The Hockey Approach to Learning Languages Part 1
One key to learning a language (and many other things) is to use the proper tool (or approach) at the proper time. When people have a lot of work to accomplish, they work very hard on one project, and when it appears that enough has been done, they drop it and go to the next project.
So often, when a Gaspésien feels it’s time to move onto another project, you will hear such remarks as “C’est correct, c’est correct – on passe à d’autres choses”. It is no surprise that one approach favoured by many valiant, hard-working Québécois is what I term the “hockey approach”. Interestingly enough, there are some expressions from that sport which have seeped into Québec culture (such as the admonition “Niaise pas avec le puck”). One hockey champion, Wayne Gretzky, claimed that the difference between him and ordinary hockey players was that those players go where the puck is; Wayne goes where the puck will be.
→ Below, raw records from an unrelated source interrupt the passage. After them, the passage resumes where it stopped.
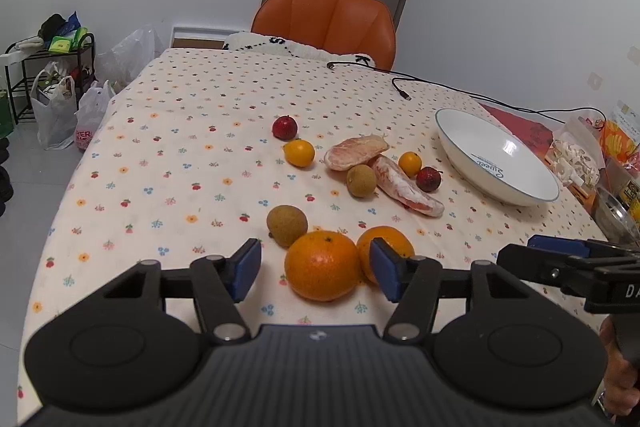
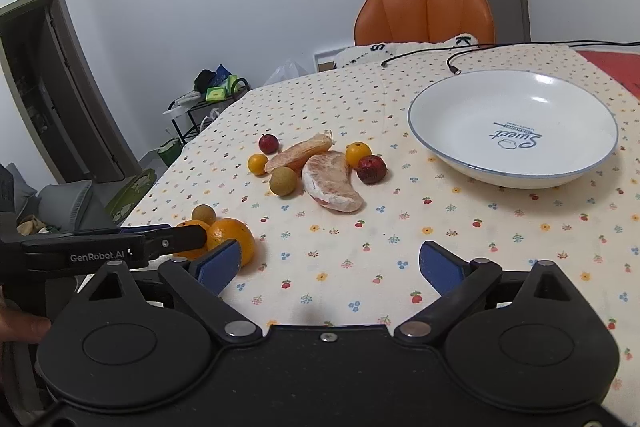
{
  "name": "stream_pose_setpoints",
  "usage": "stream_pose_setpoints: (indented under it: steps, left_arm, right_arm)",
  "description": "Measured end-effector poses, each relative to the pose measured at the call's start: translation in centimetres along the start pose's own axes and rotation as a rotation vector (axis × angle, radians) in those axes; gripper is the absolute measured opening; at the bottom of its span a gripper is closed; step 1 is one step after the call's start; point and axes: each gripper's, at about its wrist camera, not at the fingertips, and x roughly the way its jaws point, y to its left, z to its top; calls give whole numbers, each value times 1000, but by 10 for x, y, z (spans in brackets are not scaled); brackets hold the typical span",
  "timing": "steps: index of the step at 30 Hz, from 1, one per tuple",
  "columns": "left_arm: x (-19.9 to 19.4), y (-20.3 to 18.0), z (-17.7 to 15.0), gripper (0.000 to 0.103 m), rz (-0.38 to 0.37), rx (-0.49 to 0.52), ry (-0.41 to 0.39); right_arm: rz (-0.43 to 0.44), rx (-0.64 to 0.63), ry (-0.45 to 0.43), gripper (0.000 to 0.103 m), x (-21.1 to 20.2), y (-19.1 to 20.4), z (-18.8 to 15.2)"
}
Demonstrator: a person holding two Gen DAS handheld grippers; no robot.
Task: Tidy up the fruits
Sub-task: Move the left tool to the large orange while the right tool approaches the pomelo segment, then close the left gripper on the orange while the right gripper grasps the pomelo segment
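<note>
Cloth, glaze and peel
Matt flowered cloth covers the table (image 2: 460, 247); the white plate (image 2: 452, 115) at two o'clock is glossy glazed; the nearest orange (image 1: 322, 267) looks dimpled.

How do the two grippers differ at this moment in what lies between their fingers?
The left gripper has its jaws around a large orange, pads not visibly touching it; the right gripper has only bare tablecloth between its jaws. The left sits by the fruit cluster, the right nearer the white bowl. Both are open, holding nothing.
</note>
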Motion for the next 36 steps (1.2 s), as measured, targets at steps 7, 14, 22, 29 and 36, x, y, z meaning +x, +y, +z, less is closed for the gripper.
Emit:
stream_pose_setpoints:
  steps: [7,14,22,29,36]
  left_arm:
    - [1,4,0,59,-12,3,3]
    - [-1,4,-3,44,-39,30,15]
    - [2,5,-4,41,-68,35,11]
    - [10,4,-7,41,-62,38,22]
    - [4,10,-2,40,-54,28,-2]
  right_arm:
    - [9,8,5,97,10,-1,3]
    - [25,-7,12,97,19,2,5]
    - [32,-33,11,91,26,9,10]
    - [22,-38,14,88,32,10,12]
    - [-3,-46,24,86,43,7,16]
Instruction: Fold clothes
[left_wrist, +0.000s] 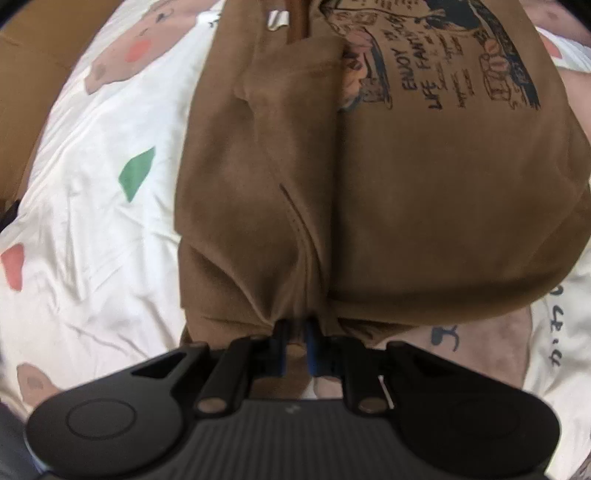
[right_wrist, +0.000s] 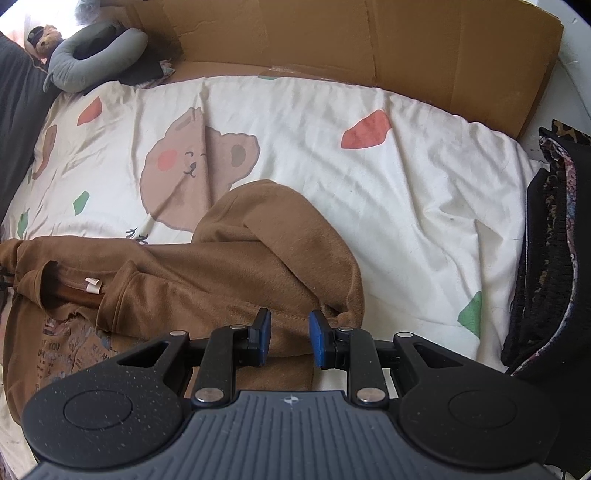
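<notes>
A brown T-shirt (left_wrist: 406, 203) with a dark printed picture and lettering (left_wrist: 436, 62) lies on the bear-print bedsheet (left_wrist: 92, 221). My left gripper (left_wrist: 295, 339) is shut on the shirt's near edge, and the cloth gathers into folds between its blue pads. In the right wrist view the same shirt (right_wrist: 240, 269) lies with its collar and white label (right_wrist: 92, 285) at the left, one sleeve folded back over the body. My right gripper (right_wrist: 290, 338) points down at that sleeve. Its blue pads stand a little apart with a thick layer of brown cloth filling the gap.
The bedsheet (right_wrist: 369, 184) stretches beyond the shirt. A cardboard wall (right_wrist: 406, 48) stands along the far side. A grey neck pillow (right_wrist: 99, 55) and a small plush toy (right_wrist: 46, 37) lie at the far left corner. A dark pile of clothes (right_wrist: 550, 258) borders the right edge.
</notes>
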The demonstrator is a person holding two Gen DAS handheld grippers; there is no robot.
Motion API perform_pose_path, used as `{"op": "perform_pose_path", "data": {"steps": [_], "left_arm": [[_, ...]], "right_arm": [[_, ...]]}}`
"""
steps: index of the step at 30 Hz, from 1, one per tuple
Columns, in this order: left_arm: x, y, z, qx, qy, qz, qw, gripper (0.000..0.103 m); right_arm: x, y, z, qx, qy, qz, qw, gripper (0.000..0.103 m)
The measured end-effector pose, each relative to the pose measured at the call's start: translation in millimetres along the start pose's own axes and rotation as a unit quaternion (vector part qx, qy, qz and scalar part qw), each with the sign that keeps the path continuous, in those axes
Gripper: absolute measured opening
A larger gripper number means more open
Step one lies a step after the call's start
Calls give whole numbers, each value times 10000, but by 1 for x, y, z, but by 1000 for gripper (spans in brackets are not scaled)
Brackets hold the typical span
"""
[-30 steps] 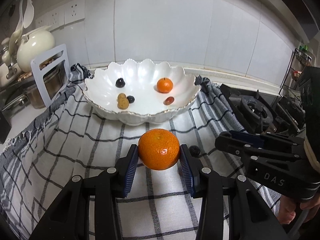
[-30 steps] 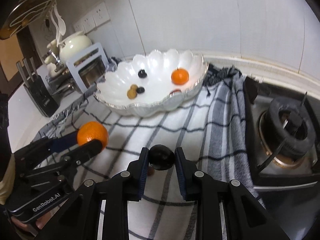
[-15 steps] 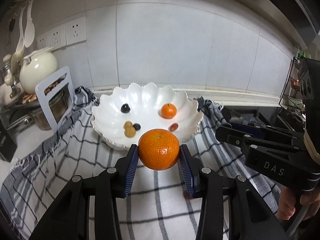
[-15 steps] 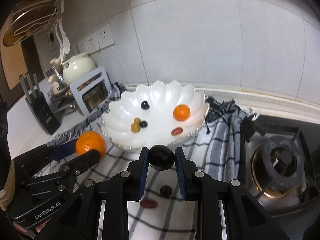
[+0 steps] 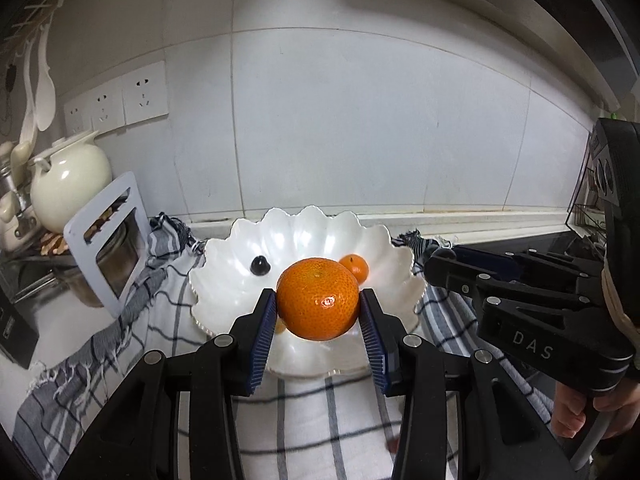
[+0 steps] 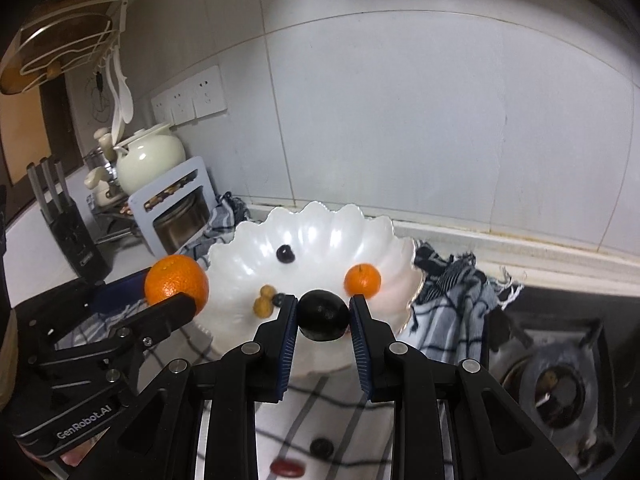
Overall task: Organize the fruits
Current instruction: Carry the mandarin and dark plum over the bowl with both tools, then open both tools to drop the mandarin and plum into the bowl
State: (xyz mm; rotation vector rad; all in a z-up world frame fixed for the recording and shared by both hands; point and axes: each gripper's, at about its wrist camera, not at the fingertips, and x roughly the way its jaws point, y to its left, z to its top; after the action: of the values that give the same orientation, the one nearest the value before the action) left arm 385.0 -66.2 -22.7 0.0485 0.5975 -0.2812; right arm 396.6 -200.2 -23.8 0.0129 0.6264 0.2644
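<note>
The left hand-held gripper (image 5: 319,312) is clenched on a large orange (image 5: 318,298), its blue ribbed pads pressing the fruit's two sides, and the fruit hangs just ahead of the fingertips, in front of and above the near rim of the white scalloped bowl (image 5: 224,264). The right hand-held gripper (image 6: 323,316) is grasping a dark round fruit (image 6: 323,315) the same way, likewise poised before the bowl's near edge. Beyond the held fruits, inside the bowl, lie a smaller orange (image 6: 362,279), a dark berry (image 6: 285,253) toward the far side, and a pair of tan fruits (image 6: 265,301) to the left. Below the right hand-held gripper, on the checked cloth (image 6: 304,412) covering the desk, a small dark berry (image 6: 321,447) and a red date-like fruit (image 6: 286,468) are yet to be gathered. To do this step well, I judge each hand-held gripper should travel forward until its fruit is well past the rim, dip low over a bare patch of the basin, and only then let go, so that round fruit does not bounce out or knock the others; staggering the two releases would avoid the fingers colliding. Readable writing: "DAS" on the right hand-held gripper's side in the left wrist view, and "GenRobot.AI" on the left one's body in the right wrist view.
</note>
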Motion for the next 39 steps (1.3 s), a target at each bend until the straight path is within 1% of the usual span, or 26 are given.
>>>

The emphasis is on forgetting what you just did (or what the case was) and concentrating on what you will do (or what the case will be).
Of course, there are many realities in life in which this approach will serve us – especially when we have so much to accomplish within a short time frame… There are, however, vitally important characteristics of language learning which are unequal and dissimilar to hockey, and prominent features of the hockey approach WILL NOT serve us well when we are trying to learn a new language. Part 2 of this series deals with these things.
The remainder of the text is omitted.